And here you should be like: hold on Florian, you have two interfaces
that each represent one side of the pipe (wifi, eth1), is not that
counter to the very DSA principles?

On an upstream kernel though, eth0 is still present, but eth1, because
it is connected to port 5 and thus has a lower number, gets chosen as
the DSA master, and then the "wifi" interface is not created at all. all
of that is expeccted.

Now, the 4.9 kernel behavior actually works just fine because eth1 is
not a special interface, so no tagging is expected, and "wifi", although
it supports DSA tagging, represents another side of the CPU/host network
stack, so you never have to inject frames into the switch, because you
can use eth1 to do that and let MAC learning do its job to forward to
the correct port of the switch.

Likewise, for a frame ingressing port 0 for a MAC address that is behind
port 5 that works too.

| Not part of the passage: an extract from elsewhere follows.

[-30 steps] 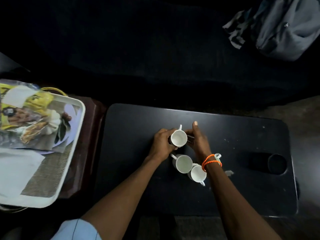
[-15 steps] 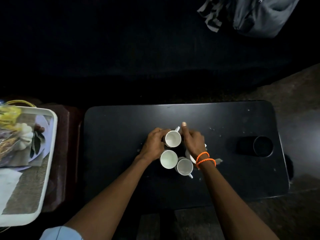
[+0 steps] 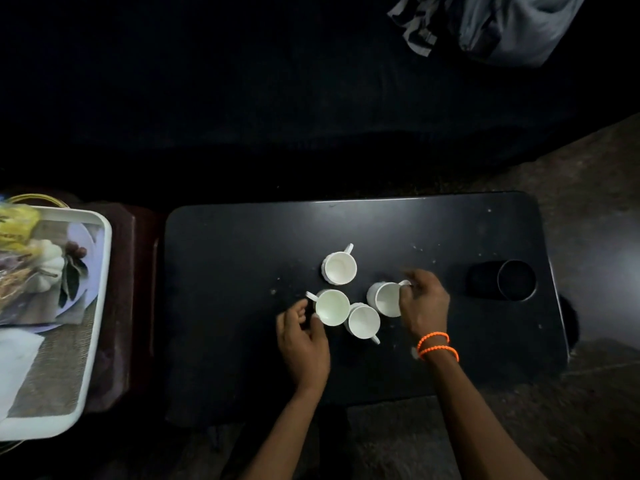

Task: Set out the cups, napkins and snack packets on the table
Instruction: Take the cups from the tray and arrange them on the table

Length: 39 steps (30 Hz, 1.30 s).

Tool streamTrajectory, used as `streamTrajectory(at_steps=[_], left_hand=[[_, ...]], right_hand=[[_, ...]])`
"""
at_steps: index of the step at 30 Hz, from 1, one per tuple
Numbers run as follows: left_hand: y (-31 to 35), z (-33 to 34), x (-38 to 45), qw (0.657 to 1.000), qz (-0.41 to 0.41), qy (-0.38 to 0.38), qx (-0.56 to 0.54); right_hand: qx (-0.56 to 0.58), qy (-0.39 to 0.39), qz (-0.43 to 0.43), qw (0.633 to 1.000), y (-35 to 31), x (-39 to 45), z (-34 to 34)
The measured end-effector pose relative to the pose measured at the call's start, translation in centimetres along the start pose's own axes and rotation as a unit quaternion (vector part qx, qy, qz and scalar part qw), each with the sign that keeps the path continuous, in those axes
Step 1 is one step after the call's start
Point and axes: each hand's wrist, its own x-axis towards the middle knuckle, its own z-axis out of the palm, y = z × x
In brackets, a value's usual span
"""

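White tray (image 3: 100, 306) left; black cupholder (image 3: 516, 280) right.

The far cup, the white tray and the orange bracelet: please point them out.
far cup (image 3: 340, 268), head view, inside of bowl
white tray (image 3: 104, 271), head view, right rim
orange bracelet (image 3: 437, 344), head view, beads on right wrist
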Motion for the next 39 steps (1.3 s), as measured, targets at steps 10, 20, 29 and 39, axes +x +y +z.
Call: streamTrajectory(at_steps=[10,20,29,39], left_hand=[[6.0,5.9,-0.9,0.876,0.235,-0.299,0.296],[6.9,9.3,2.7,0.846,0.212,-0.398,0.286],[8.1,11.2,1.0,0.730,0.232,-0.558,0.319],[6.6,11.9,-1.3,0.656,0.221,-0.628,0.355]], right_hand=[[-0.150,-0.222,-0.176,0.947,3.2,1.1,-2.3],[-0.110,-0.123,-0.100,0.981,6.4,-1.0,-2.6],[-0.140,0.004,-0.007,0.990,9.7,-7.4,-2.1],[-0.127,0.052,0.100,0.985,11.3,-11.9,-1.0]])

The "wifi" interface here acts as a control
interface that allows us to have a configuration end-point for port
number 5.

The typical set-up we have involves two bridge devices:

br-lan spans port 0, port 1, port 2, port 7 and port 5 and takes care of
putting all of these ports in the same broadcast domain

br-wifi spans eth1 and another device, e.g: wlan0 and takes care of
bridging LAN to WLAN

Now, let's say your use case involves doubling the bandwidth for
routing/NAT and you have two CPU ports for that purpose. You could use
exactly that same set-up as described, and create a LAN bridge that does
not span the switch port to which your second Ethernet MAC is connected
to. Leave that WAN port as a standalone DSA device. Although you do need
a way to indicate somehow that port X connects to Ethernet MAC Y, which
Device Tree already provides.

Giving configuration control such that you can arbitrarily assign DSA
slaves to a given DSA master is fine, but what problems does it
potentially creates?
-- 
Florian